**WHAT IS BEING ASKED**
Reproduce the data exactly; no word may be added or dropped.
---*---
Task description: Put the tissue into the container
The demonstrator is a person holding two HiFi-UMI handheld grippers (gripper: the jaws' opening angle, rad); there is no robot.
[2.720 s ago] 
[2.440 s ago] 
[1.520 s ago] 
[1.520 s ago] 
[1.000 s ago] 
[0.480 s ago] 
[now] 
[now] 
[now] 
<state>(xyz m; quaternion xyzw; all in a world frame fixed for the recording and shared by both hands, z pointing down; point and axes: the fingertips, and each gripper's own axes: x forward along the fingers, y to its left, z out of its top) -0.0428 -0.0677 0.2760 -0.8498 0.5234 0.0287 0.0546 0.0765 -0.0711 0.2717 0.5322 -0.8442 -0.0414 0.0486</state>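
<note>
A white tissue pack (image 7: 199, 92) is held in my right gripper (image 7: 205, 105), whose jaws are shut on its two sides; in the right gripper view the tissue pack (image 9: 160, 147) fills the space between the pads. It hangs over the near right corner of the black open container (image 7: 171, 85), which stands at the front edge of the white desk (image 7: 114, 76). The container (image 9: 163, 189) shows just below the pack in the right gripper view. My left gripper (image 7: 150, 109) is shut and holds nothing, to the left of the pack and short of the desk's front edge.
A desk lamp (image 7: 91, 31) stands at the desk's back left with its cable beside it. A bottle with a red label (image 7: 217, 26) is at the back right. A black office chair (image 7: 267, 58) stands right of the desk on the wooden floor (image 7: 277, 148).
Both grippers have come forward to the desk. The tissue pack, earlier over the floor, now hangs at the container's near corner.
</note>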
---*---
**RESPONSE TO THIS EXERCISE**
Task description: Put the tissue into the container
The demonstrator is a person holding two HiFi-UMI handheld grippers (gripper: the jaws' opening angle, rad); there is no robot.
[2.720 s ago] 
[2.440 s ago] 
[1.520 s ago] 
[1.520 s ago] 
[1.000 s ago] 
[0.480 s ago] 
[now] 
[now] 
[now] 
<state>(xyz m; quaternion xyzw; all in a world frame fixed for the recording and shared by both hands, z pointing down; point and axes: the fingertips, and each gripper's own axes: x forward along the fingers, y to its left, z out of its top) -0.0428 -0.0677 0.2760 -0.8498 0.5234 0.0287 0.0546 0.0765 -0.0711 0.2717 0.5322 -0.8442 -0.0414 0.0486</state>
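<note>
A white tissue pack (image 7: 199, 92) is held in my right gripper (image 7: 205, 105), whose jaws are shut on its two sides; in the right gripper view the tissue pack (image 9: 160, 147) fills the space between the pads. It hangs over the near right corner of the black open container (image 7: 171, 85), which stands at the front edge of the white desk (image 7: 114, 76). The container (image 9: 163, 189) shows just below the pack in the right gripper view. My left gripper (image 7: 150, 109) is shut and holds nothing, to the left of the pack and short of the desk's front edge.
A desk lamp (image 7: 91, 31) stands at the desk's back left with its cable beside it. A bottle with a red label (image 7: 217, 26) is at the back right. A black office chair (image 7: 267, 58) stands right of the desk on the wooden floor (image 7: 277, 148).
Both grippers have come forward to the desk. The tissue pack, earlier over the floor, now hangs at the container's near corner.
</note>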

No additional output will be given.